Other evidence that suggests that these events represent significant energy
flow into the magnetosphere comes from scientists at the University of Oslo.
They have found evidence for transient events that they call ‘dayside auroral
breakup’, which also repeat on this timescale. These are difficult to see;
direct or scattered sunlight hides them, so the observations can only be
made in the dark of the polar winter. For the northern hemisphere, that
means around the December solstice from the island of Spitsbergen. The false-colour
images in Figure 4 show the speed and scale of one of these events, moving
eastward and northward across the sky. They are based on the intensity of
emissions of the red auroral light. These emissions probably come from solar
wind particles moving down newly opened field lines; the variation in the
pattern reflects changes in the rate at which field lines were reconnected.
The EISCAT radar, monitoring at the same time, showed that ion flows and
heating were dramatically increased as each feature passed, signs of the
transient energy and momentum transfer associated with each event.

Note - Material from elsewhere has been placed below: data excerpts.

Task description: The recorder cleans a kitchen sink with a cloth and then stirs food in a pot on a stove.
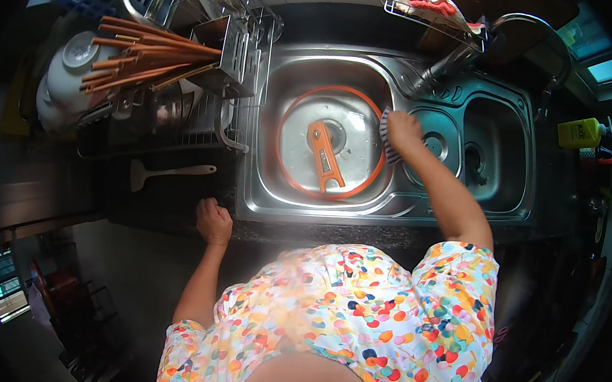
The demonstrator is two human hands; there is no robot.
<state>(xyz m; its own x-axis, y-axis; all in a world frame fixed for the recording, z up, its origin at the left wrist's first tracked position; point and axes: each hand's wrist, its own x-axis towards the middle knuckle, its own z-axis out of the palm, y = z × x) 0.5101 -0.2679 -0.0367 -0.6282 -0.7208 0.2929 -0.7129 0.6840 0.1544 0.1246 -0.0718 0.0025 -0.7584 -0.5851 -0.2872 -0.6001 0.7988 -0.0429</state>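
Note:
My right hand (404, 131) grips a blue-and-white striped cloth (385, 138) at the divider on the right side of the large steel sink basin (263, 187). In that basin lies what looks like a clear round lid with an orange rim (279, 139), the drain visible through it. An orange handle-like piece (321, 151) with a notched end lies across its middle. My left hand (214, 221) rests with curled fingers on the dark counter edge, left of the sink. Nothing shows in it. Beyond it on the counter lies a pale spatula (174, 172).
A wire dish rack (235, 125) with bowls (72, 83) and a steel holder of wooden chopsticks (154, 55) stands left. The faucet (448, 67) rises behind the sink. A smaller basin (511, 154) and a yellow bottle (578, 133) are right. A wire basket (409, 14) holds cloths above.

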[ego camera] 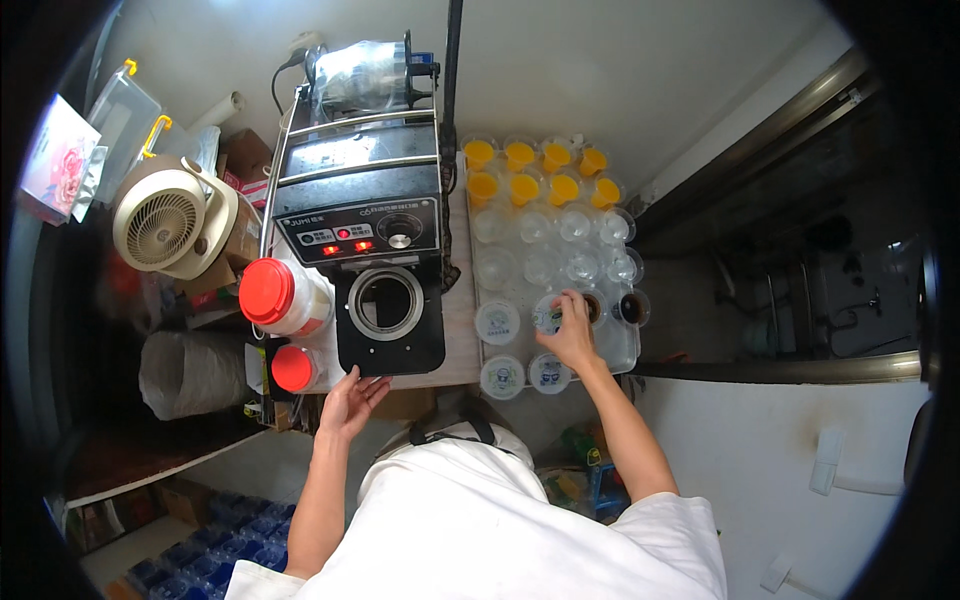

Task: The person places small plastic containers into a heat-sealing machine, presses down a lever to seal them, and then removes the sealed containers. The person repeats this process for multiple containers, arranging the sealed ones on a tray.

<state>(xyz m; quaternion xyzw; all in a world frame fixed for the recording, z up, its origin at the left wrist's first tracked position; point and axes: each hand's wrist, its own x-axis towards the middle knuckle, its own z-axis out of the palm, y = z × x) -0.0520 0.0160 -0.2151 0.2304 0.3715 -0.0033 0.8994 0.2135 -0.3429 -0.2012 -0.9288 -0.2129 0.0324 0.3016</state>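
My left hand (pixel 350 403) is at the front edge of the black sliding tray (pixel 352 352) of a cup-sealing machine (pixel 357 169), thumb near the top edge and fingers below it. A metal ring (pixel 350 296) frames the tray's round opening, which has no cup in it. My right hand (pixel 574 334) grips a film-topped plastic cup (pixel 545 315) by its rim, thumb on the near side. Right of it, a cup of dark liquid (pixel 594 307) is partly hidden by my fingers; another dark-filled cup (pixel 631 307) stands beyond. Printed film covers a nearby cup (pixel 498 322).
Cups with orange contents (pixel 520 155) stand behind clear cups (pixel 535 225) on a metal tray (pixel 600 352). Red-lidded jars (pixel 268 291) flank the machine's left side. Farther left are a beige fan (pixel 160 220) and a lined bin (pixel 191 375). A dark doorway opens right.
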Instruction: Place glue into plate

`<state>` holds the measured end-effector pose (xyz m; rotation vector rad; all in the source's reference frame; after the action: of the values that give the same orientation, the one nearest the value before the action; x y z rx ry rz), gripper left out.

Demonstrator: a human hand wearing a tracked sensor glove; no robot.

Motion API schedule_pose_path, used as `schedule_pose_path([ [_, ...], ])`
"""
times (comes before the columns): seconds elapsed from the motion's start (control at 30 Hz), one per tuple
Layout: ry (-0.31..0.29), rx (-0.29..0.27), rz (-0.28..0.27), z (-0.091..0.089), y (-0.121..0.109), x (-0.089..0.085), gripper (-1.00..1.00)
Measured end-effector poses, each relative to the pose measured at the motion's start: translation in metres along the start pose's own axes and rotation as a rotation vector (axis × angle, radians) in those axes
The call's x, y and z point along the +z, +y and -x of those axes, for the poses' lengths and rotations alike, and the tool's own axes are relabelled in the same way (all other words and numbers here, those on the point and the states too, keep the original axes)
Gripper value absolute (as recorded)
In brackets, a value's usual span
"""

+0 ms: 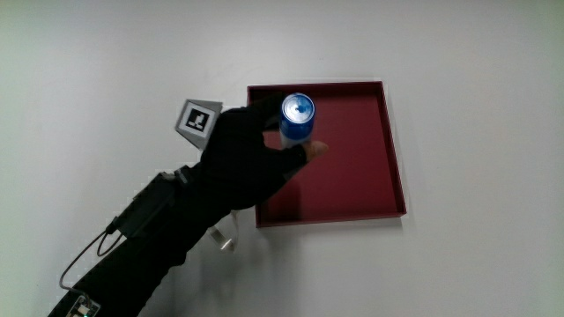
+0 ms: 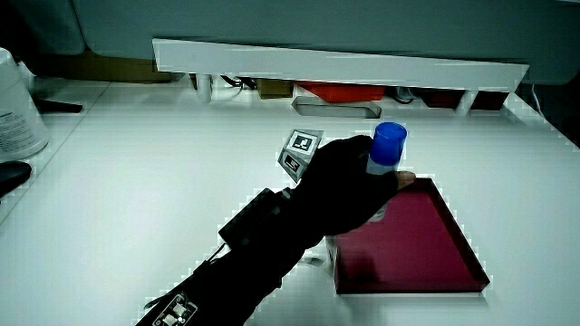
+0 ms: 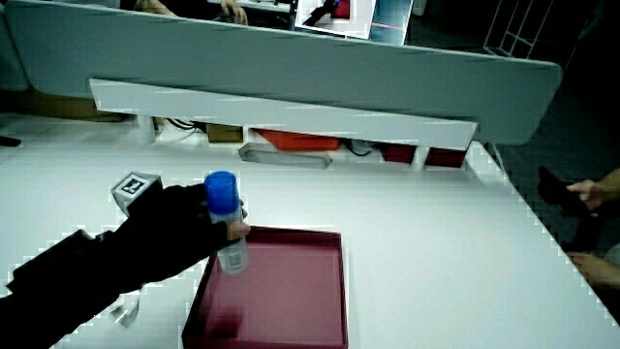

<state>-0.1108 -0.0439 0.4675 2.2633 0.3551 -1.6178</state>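
Note:
The glue is an upright stick with a blue cap (image 1: 298, 109) and a pale body, also visible in both side views (image 2: 389, 145) (image 3: 222, 192). The gloved hand (image 1: 251, 158) is shut on it, fingers wrapped round its body, holding it above the edge of the dark red square plate (image 1: 357, 167). The stick hangs a little above the plate's floor in a side view (image 3: 232, 254). The plate (image 2: 426, 240) (image 3: 291, 296) holds nothing else. The patterned cube (image 1: 197, 121) sits on the back of the hand.
A low white partition (image 2: 335, 62) runs along the table's edge farthest from the person, with items beneath it. A white container (image 2: 18, 113) stands at the table's edge in a side view. A small clear object (image 1: 225, 236) lies by the forearm.

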Motion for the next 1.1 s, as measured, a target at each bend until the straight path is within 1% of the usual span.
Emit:
schedule_pose_path([
  [0.03,0.005,0.010,0.004,0.004,-0.001,-0.002,0.00],
  [0.07,-0.002,0.044,0.017,0.007,-0.002,-0.004,0.00],
  [0.1,-0.026,0.038,0.017,0.011,-0.002,-0.005,0.00],
  [0.13,-0.016,0.054,0.024,0.013,-0.003,-0.006,0.00],
  [0.17,-0.028,0.051,0.026,0.014,-0.004,-0.008,0.00],
  [0.2,-0.020,0.033,0.025,0.018,-0.004,-0.009,0.00],
  [0.27,-0.004,0.036,0.033,0.025,-0.005,-0.012,0.00],
  [0.3,-0.022,0.036,0.044,0.027,-0.006,-0.015,0.00],
  [0.33,0.003,0.048,0.051,0.029,-0.006,-0.016,0.00],
  [0.37,-0.007,0.066,0.057,0.029,-0.007,-0.017,0.00],
  [0.4,-0.011,0.072,0.060,0.030,-0.008,-0.018,0.00],
  [0.43,-0.037,0.077,0.058,0.030,-0.008,-0.018,0.00],
  [0.47,-0.021,0.067,0.057,0.031,-0.008,-0.018,0.00],
  [0.5,-0.002,0.077,0.057,0.031,-0.008,-0.018,0.00],
  [0.53,-0.021,0.060,0.058,0.032,-0.007,-0.019,0.00],
  [0.6,-0.014,0.085,0.059,0.031,-0.008,-0.018,0.00],
  [0.63,0.008,0.075,0.057,0.032,-0.007,-0.018,0.00],
  [0.67,0.007,0.085,0.057,0.032,-0.008,-0.019,0.00],
  [0.7,-0.009,0.066,0.057,0.031,-0.007,-0.019,0.00],
  [0.73,-0.008,0.087,0.059,0.031,-0.008,-0.019,0.00],
  [0.77,-0.013,0.069,0.057,0.032,-0.008,-0.020,0.00],
  [0.8,-0.028,0.068,0.059,0.032,-0.008,-0.020,0.00],
  [0.83,-0.025,0.109,0.067,0.032,-0.008,-0.020,-0.10],
  [0.87,-0.045,0.090,0.075,0.034,-0.007,-0.021,-0.20],
  [0.9,-0.050,0.104,0.085,0.033,-0.007,-0.021,-0.30],
  [0.93,-0.058,0.102,0.099,0.034,-0.008,-0.021,-0.40],
  [1.0,-0.134,0.105,0.124,0.032,-0.010,-0.018,-0.60],
  [1.03,-0.205,0.102,0.142,0.028,-0.012,-0.015,-0.70],
  [1.1,-0.235,0.111,0.163,0.022,-0.015,-0.005,-0.90],
])
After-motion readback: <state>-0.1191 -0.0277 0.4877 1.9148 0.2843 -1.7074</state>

This information about the extent of these flux transfer events is enough
for researchers to estimate the energy that each transmits. Assuming that
the light was emitted at an altitude of 250 kilometres, we can estimate
how many field lines reconnect in each cycle of 7 minutes, on average. The
result is that these flux transfer events contribute about 50 kilovolts
– within range of the measured value of 100 kilovolts, typical of the total
energy transfer. Theory and measurement may come even closer together in
the future, for the emission altitude, a key part of the calculation, may
have been underestimated. STEP researchers are in the process of measuring
this altitude precisely, using observations from several instruments at
different places on the ground. An increase in this altitude by a factor
of 1.5 would be enough for flux transfer events to explain all the voltage
and the energy transfer. This would be a satisfactory result for the theorists,
answering the question of how the energy passes into the magnetosphere.
But it raises a new series of questions about why reconnection shows such
quasi-periodic behaviour.

Although originally discovered by solar-terrestrial research, reconnection
is important in many other fields of science. It allows the birth of stars,
powers the explosive release of energy in flares on the surfaces of stars
and heats the Sun’s corona. In laboratories, reconnection can disrupt the
magnetic confinement of plasma and cause ‘magnetic islands’ in fusion reactors.
It may also play a crucial role in the magnetospheres of pulsars, cometary
tails and reversals of the polarity of the magnetic fields of the Sun and
the Earth.

Recent progress in the field has been dramatic. The understanding of
energy transfer in bursts of reconnection is just one of many recent discoveries,
most of which have raised more questions than they have solved. Particularly
controversial are reports of energy held in the solar wind influencing the
lower atmosphere. STEP will play a part in coordinating the operation of
satellite missions and observatories that are planned for the next decade.
Europe’s major contributions will be SOHO, the solar observatory, the CLUSTER
mission, sending four spacecraft simultaneously to the magnetosphere, and
a sister radar for EISCAT on the island of Spitsbergen. Scientists from
Britain will be involved in other missions to explore different parts of
the heliosphere. The effort, like the phenomena it seeks to describe, is
truly global in scale.

Mike Lockwood is a research scientist with the Space Science Department
of the Rutherford Appleton Laboratory and a visiting honourary lecturer
at Imperial College, London. Andrew Coates is a Royal Society university
research fellow, working at the Mullard Space Science Laboratory, in the
Department of Physics and Astronomy, University College, London.